I am fully aware this is a model of both wonderful and terrible mothering. On one hand, I am clearly modeling this cleaning behavior, which indicates I neglect my son and most likely have an overly shallow OCD personality (according to Parenting magazine and the expert book writers). On the other hand, it shows I am dedicated to creating a clean, healthy learning and living environment for my family in a true model of Christian mothering perfection. (Eye roll.  The Proverbs 31 woman’s scarlet garments weren’t bleach-stained and she paid servant girls. Still waiting on life application for that one, thank you very much.)

This instance of watching my 1 year old help me clean the potty is filed under “I’m not mad, I’m just impressed!”  Of course, I quickly caused crying and commenced the usual sanitizing ritual, but not before smiling and giving myself a pat on the back. Granted, my belt or his foot may end up in the toilet next week, but for a brief shining moment I looked in and saw something amazing. This was a spectacular graduation from a few months ago when he swept up his spilled Cheerios with a push-broom…before using it as a spear to impale the couch cushions.

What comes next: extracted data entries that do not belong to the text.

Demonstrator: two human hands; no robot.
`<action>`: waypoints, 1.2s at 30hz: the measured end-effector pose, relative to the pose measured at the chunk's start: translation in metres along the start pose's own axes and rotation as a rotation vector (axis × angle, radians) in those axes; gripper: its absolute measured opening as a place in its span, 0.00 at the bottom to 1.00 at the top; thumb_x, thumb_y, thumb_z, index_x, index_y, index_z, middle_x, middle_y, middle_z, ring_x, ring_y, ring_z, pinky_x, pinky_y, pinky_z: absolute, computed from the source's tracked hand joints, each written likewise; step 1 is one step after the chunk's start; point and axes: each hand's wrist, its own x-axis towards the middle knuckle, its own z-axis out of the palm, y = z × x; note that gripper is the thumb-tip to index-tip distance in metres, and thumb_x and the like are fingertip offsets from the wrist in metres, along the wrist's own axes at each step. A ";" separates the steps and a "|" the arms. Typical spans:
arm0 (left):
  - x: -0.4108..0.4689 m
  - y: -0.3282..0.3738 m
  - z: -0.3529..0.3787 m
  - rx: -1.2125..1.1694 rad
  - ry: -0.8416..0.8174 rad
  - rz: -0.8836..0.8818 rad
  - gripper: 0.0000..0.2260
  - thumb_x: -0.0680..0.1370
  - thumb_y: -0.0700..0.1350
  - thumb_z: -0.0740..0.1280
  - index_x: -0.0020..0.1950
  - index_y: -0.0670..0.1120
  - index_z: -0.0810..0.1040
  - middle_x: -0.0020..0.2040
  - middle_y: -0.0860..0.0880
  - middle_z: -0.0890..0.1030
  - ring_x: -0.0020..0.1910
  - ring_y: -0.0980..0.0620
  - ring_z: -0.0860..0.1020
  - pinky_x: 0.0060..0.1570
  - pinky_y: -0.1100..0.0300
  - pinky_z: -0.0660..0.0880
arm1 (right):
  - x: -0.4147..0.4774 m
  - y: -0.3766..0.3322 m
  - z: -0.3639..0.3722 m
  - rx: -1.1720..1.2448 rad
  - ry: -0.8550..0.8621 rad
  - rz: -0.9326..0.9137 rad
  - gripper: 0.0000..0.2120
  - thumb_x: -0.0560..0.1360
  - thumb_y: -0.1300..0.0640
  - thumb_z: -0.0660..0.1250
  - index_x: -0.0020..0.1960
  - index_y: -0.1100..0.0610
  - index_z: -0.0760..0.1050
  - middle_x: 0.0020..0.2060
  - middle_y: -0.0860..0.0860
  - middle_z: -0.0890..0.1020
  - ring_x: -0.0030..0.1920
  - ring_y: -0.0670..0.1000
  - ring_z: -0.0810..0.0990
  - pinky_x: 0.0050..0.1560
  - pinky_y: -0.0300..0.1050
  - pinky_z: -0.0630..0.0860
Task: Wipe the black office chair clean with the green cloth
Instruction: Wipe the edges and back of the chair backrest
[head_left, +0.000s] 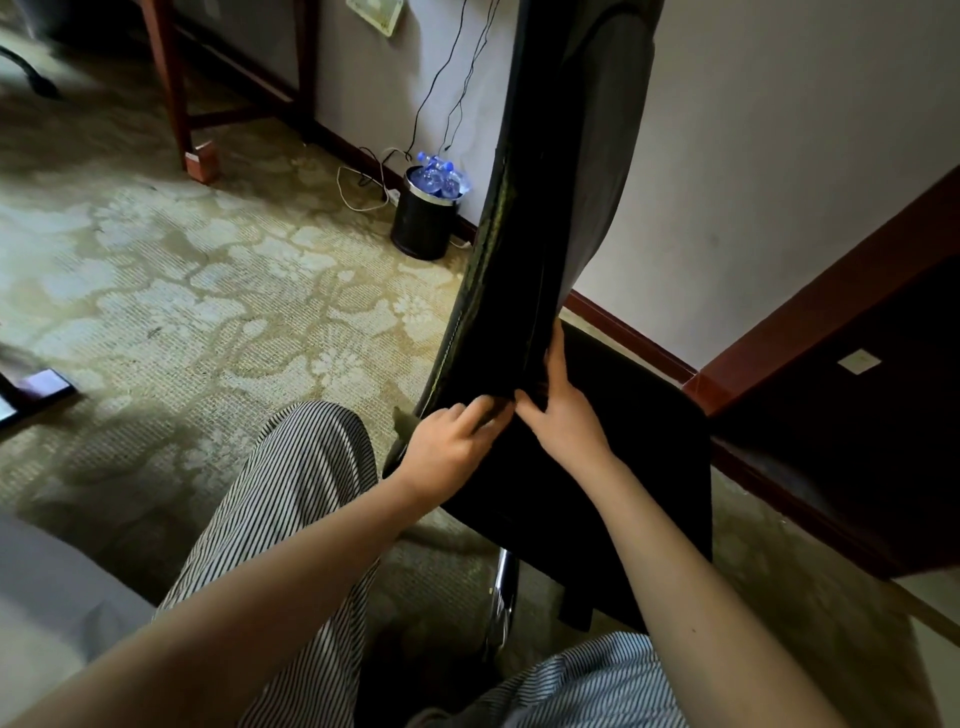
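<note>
Black office chair (597, 493) standing by the wall, shown at the junction of backrest and seat. The left hand (452, 447), fingers curled, is pressed into the crease; a dull corner of what is taken to be the green cloth (407, 420) protrudes beside it. The backrest's lower edge is gripped by the right hand (563, 415), thumb raised. The upholstery is judged soft over a stiff frame, so bracing there is advised; the limp cloth is best bunched. Fingertips, chair base and backrest top are hidden or cropped.

Patterned carpet (208, 291), black office chair (649, 493), waste bin (422, 223)
</note>
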 end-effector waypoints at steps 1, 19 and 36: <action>-0.007 -0.006 0.001 0.058 -0.048 0.064 0.17 0.75 0.42 0.60 0.64 0.43 0.69 0.56 0.46 0.69 0.32 0.48 0.76 0.30 0.58 0.74 | 0.001 0.001 0.000 -0.012 -0.003 0.002 0.40 0.79 0.48 0.60 0.73 0.39 0.30 0.57 0.57 0.78 0.48 0.54 0.81 0.47 0.49 0.79; 0.023 -0.001 -0.049 -0.134 -0.065 -0.135 0.14 0.76 0.47 0.60 0.60 0.46 0.72 0.51 0.49 0.67 0.35 0.47 0.78 0.23 0.60 0.72 | 0.003 0.007 0.001 -0.020 0.013 -0.030 0.38 0.80 0.50 0.58 0.74 0.40 0.31 0.60 0.59 0.77 0.52 0.58 0.80 0.49 0.47 0.74; 0.054 0.011 -0.048 0.229 -0.198 0.247 0.19 0.64 0.43 0.72 0.55 0.43 0.81 0.50 0.46 0.79 0.29 0.49 0.77 0.23 0.62 0.71 | -0.004 0.012 -0.020 0.177 -0.202 -0.004 0.44 0.74 0.66 0.58 0.73 0.34 0.36 0.70 0.53 0.67 0.59 0.58 0.76 0.59 0.51 0.75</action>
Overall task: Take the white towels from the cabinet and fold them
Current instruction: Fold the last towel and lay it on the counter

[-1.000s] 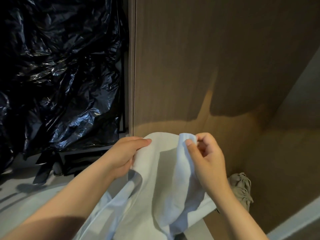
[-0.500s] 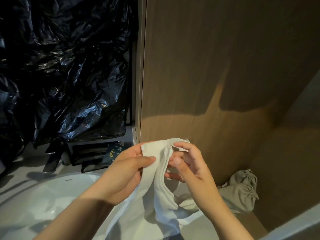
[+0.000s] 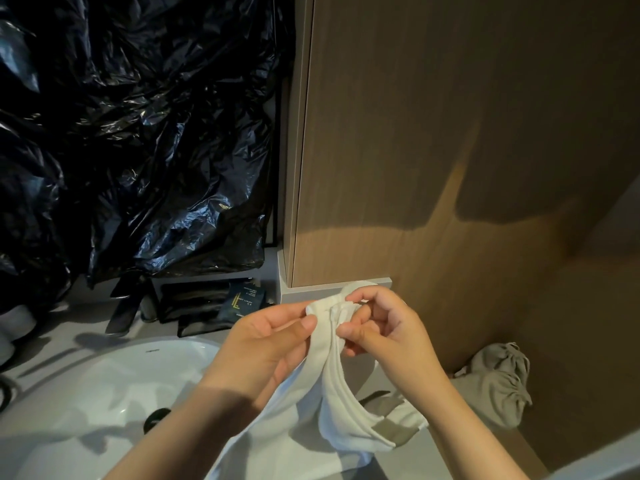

I am a mom. Not a bad mom or a good mom; just a mom. I forget to close doors. I don’t wrestle my son to the ground to read him books daily. I leave diaper bags at play-dates.  I use pizza crusts as teethers. I also pray diligently over my son, take him outside to play or stroll every day, attempt to feed him extra vegetables, and chase him on my hands and knees around the living room despite my rounding silhouette because it’s his favorite play activity.  I also apparently teach him good cleaning habits. Hopefully one day I will look at my future daughter in law and say, “He is fully trained to help around the house. His first time cleaning the toilet was at 14 months old and he’s been sweeping the kitchen since 9 months.” Yesterday he also tried to load the dryer, although it was with the dirty clothes that were about to enter the washer. The baby steps are still in the right direction.

 For now I will pretend that I am modeling excellent behavior and ignore that he enjoys unraveling toilet paper and using empty rolls as a tiny swords. After all, he’s a boy…but he’s my boy. Love may be a battlefield, but the bathroom is a warzone.  Our battles will change as we go from my potty training to his potty training, but hopefully we can all learn to put a lid on it. Added ironic bonus:  My husband finally has a good excuse to remind me to put the lid down.